General characteristics
- Tonnage: 2,895 GRT; 2,780 NRT;
- Length: 113.00 m (370 ft 9 in) overall; 95.82 m (314 ft 4 in) between perpendiculars;
- Beam: 13.58 m (44 ft 7 in)
- Height: 52.50 m (172 ft 3 in) (tallest mast height over waterline)
- Depth: 8.04 m (26 ft 5 in)
- Propulsion: 3,700 square metres (40,000 sq ft) sails
- Sail plan: Barque

= Placilla (ship) =

Placilla was a four-masted barque which was built for F. Laeisz, Hamburg, Germany in 1892. She was sold in 1901 and renamed Optima in 1903. In 1905 she was wrecked on the Haisborough Sands.

==Description==
Placilla was built by Joh. C. Tecklenborg in Geestemünde, Germany. She was 113.00 m long overall, with a beam of 13.58 m and a depth of 13.58 m. She had four masts and was rigged as a barque, with royal sails over double top and topgallant sails.
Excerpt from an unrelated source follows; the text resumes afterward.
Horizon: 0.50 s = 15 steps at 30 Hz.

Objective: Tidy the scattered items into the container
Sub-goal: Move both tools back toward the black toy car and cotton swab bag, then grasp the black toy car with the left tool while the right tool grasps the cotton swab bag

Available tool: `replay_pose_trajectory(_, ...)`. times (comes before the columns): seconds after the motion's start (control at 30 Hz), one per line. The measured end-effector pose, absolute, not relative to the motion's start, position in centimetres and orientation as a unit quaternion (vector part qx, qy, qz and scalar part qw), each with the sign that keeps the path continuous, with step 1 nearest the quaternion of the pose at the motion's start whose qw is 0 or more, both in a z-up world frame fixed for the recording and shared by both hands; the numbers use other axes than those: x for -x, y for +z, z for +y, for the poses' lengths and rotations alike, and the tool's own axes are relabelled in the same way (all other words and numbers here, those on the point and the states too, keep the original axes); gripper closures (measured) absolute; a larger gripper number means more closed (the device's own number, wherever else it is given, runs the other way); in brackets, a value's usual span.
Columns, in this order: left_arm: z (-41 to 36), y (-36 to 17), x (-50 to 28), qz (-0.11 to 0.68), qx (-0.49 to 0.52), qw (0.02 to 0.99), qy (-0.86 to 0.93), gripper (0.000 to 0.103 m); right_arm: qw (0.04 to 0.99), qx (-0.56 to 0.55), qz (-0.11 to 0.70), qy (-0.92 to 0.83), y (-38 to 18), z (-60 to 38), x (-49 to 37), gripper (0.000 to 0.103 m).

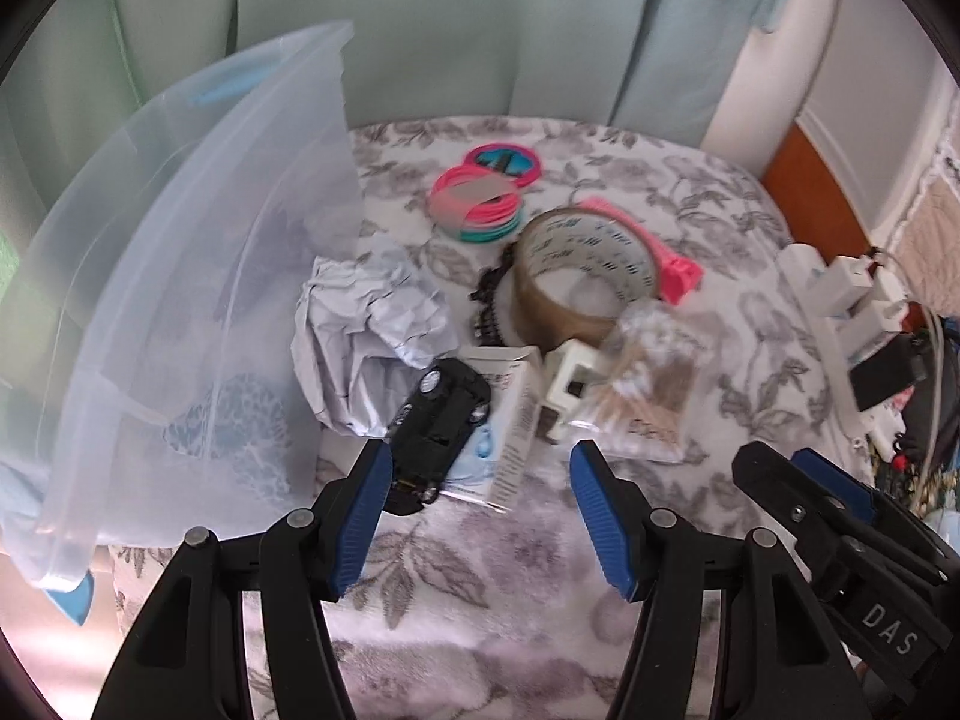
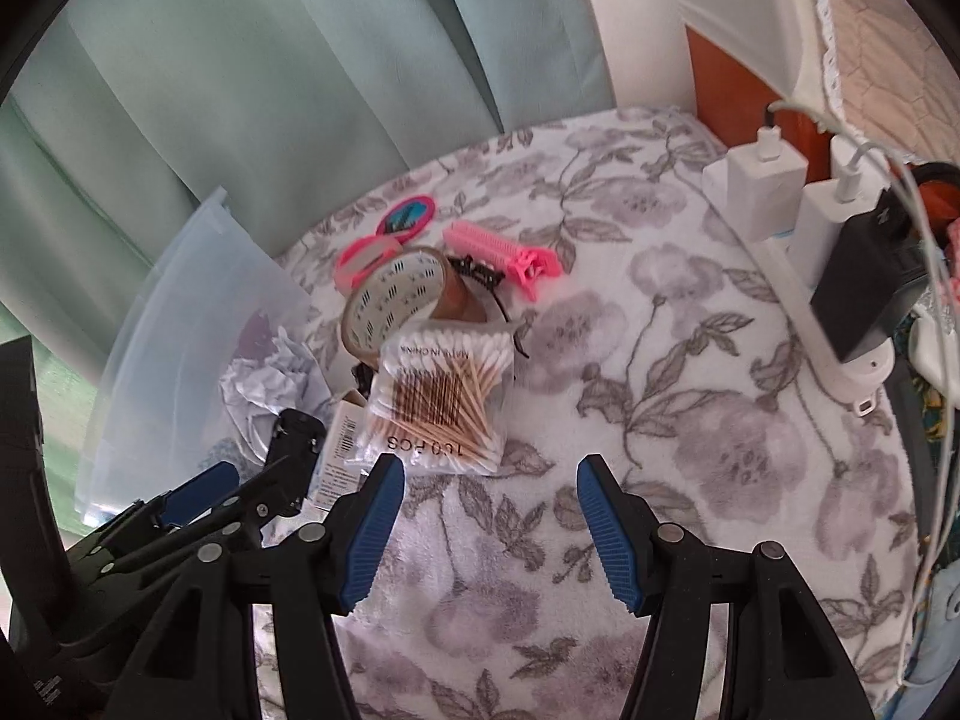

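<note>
Clear plastic makes up the container [image 1: 180, 276], which stands at the far left of the flowered blanket [image 1: 480, 570]; through its wall a blue-patterned item shows dimly at the bottom. Just beside its right wall lies a ball of crumpled paper [image 1: 366, 336]. Touching the paper's lower edge is a black toy car [image 1: 438, 426], tilted nose-down toward the left gripper [image 1: 480, 516], whose blue-padded fingers [image 1: 366, 516] are spread wide with nothing between them; the left pad sits just beside the car's near end. Under and beside the car rests a small white box [image 1: 513, 414]. Next to the box is a white clip [image 1: 570, 378], and against it a clear bag of cotton swabs [image 2: 444, 396] with wooden sticks. Behind these sits a roll of brown tape [image 1: 576, 282], with a black hair clip [image 1: 489, 306] at its left side. Farther back lie a stack of pink and teal rings [image 1: 480, 207] and a round pink-rimmed mirror [image 1: 504, 163]. A pink hair roller [image 2: 504, 252] pokes out from behind the tape on the right.

In the right wrist view the right gripper [image 2: 489, 528] hovers over bare blanket just in front of the swab bag, its fingers [image 2: 606, 528] also wide apart and holding nothing. At the far right edge stand white chargers [image 2: 762, 186] with cables and a black adapter [image 2: 864, 294], well apart from the scattered things.
</note>
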<state>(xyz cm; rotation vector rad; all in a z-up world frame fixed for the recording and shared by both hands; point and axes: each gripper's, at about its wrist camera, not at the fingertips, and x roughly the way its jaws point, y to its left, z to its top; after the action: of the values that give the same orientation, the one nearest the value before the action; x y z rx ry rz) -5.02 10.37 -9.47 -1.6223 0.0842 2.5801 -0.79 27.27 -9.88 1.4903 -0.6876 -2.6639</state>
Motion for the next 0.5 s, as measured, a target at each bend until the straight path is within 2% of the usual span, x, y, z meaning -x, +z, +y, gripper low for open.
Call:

Her air draught was 52.50 m. Her sail area was 3500 sqm. Placilla was a sister ship to Pisagua, which was launched seven months later than she was.

==History==
Placilla entered service with F Laeisz, Hamburg in 1892. She was used on the route between Germany and Chile. In 1892, Placilla made the voyage from Lizard Point to Valparaíso, Chile, in 58 days. This was a record time. It was equalled by Potosi (1900), Pitlochry (1902), Preußen (1903), Eldora (1904) and Preußen (1905). She recorded a fastest voyage from Iquique, Chile to the English Channel of 71 days and a voyage from Pisagua, Chile to The Lizard in 78 days. In 1901 she was sold to Rhederei AG von 1896, Hamburg. She was renamed Optima in 1903. On 6 January 1905, she departed Hamburg bound for Santa Rosalía, Mexico with a cargo of coke. On 18 January 1905, she ran aground on the misty Haisborough Sands after a storm in the North Sea, off the coast of Norfolk and was wrecked. All of the crew survived.